Ethan Hawke and Greta Gerwig in Maggie's Plan
Ethan Hawke and Greta Gerwig in Maggie's Plan

On the surface, there's little that links Wiener-Dog (dir. Todd Solondz) and Maggie's Plan (dir. Rebecca Miller), except shared actor Greta Gerwig. But they are both largely about the nature of people, even if their opinions of their characters are very different. Oh, and I happened to see them at the cinema within a week of each other.

Wiener-Dog is a broadly cynical black-comedy-without-the-comedy, four short portraits anchored by the steady presence of the titular dachshund. There are some hints of continuation between these mini-stories, but it is never entirely clear whether the dog is meant to be the same one throughout. Gerwig appears in the second vignette of the four, playing a veterinary nurse who absconds with the dog and later, after an awkward chance encounter with a former schoolmate, spontaneously accompanies him on a road trip with an unclear purpose. Solondz plays with expectations in an interesting way here, but it's hard to know what to take away from it. The same applies to the other three stories, and despite some excellent individual performances—Julie Delpy's absurdly insensitive mother, Danny DeVito's moribund academic, Ellen Burstyn's embittered grandma—the whole felt incoherent and oddly superficial. And this is not a dog-lover's movie, no matter how much it may look like one from the outside.

By contrast, Maggie's Plan is a cerebral but very human romantic comedy, with Gerwig in the title role. Maggie, an academic, has no partner but wants a child, and plans to get pregnant using a donor. This is complicated by a chance meeting with John—“one of the bad boys of ficto-critical anthropology”—which quickly develops into an affair.
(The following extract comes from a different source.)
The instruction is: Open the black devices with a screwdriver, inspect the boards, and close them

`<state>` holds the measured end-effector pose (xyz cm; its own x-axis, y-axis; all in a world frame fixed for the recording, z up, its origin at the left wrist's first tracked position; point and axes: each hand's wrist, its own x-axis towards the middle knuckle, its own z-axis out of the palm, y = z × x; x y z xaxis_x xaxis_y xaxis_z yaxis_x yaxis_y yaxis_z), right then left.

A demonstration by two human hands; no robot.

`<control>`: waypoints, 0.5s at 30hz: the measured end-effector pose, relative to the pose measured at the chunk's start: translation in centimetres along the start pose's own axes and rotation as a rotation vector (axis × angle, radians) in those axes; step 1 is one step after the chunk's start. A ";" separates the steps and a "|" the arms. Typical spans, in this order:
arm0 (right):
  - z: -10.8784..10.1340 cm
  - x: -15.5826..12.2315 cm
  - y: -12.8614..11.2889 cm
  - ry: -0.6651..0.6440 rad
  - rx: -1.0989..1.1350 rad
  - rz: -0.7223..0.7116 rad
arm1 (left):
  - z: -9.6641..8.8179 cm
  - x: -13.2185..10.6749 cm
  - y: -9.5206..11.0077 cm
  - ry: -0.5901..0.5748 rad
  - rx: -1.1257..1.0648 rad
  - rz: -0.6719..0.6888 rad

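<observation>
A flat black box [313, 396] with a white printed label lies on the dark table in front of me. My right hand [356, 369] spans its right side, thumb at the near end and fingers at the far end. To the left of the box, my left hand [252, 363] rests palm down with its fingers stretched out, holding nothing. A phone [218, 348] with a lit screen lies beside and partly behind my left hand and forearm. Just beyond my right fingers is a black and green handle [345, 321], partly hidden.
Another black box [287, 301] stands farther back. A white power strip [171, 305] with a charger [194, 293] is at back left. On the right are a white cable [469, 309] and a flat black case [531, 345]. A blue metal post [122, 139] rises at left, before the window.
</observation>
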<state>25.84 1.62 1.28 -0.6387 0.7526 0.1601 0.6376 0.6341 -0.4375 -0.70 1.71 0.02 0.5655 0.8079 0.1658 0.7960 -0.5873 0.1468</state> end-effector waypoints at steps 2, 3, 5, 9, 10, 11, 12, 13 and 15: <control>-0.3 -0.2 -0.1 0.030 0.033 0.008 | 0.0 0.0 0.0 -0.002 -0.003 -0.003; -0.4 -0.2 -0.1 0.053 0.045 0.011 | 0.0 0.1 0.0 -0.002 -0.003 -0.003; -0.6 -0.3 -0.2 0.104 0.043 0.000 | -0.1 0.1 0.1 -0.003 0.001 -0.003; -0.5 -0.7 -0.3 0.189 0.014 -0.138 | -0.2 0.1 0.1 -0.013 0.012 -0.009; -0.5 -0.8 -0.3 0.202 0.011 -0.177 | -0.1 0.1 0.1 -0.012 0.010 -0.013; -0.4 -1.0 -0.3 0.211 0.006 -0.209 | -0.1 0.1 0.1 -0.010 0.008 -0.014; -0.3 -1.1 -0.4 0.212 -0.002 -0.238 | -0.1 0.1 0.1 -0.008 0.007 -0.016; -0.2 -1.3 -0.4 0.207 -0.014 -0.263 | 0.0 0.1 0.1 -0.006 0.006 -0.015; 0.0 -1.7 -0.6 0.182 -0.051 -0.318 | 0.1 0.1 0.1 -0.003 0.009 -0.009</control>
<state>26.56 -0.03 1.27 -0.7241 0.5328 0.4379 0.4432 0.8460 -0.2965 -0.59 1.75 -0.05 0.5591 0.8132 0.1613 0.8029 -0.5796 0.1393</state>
John leaves his self-absorbed wife, he marries Maggie and they have a child, but the reality of married life turns out not to be what she had hoped for. There is a lot to like in this film, starting with the tropes that it carefully avoids. Nobody is a caricature, either perfect or evil; the comic moments don't feel too slapstick or distract from the story; and, importantly, the children caught in this love triangle are key characters, not just part of the furniture. In fact the character with the least agency feels like John—played with impressive understatement by Ethan Hawke—who seems to cede his decision-making to Maggie and his ex-wife, both willingly and otherwise. The feminist perspective is clear, but writer-director Miller isn't belligerent with John or the audience.

So, we have two very different views of people. Solondz's characters are disingenuous, bitter and hypocritical; Miller's are complex and flawed but well-meaning and intelligent. Which view you relate to better may just be a question of your experiences, but for me Maggie's Plan rang true.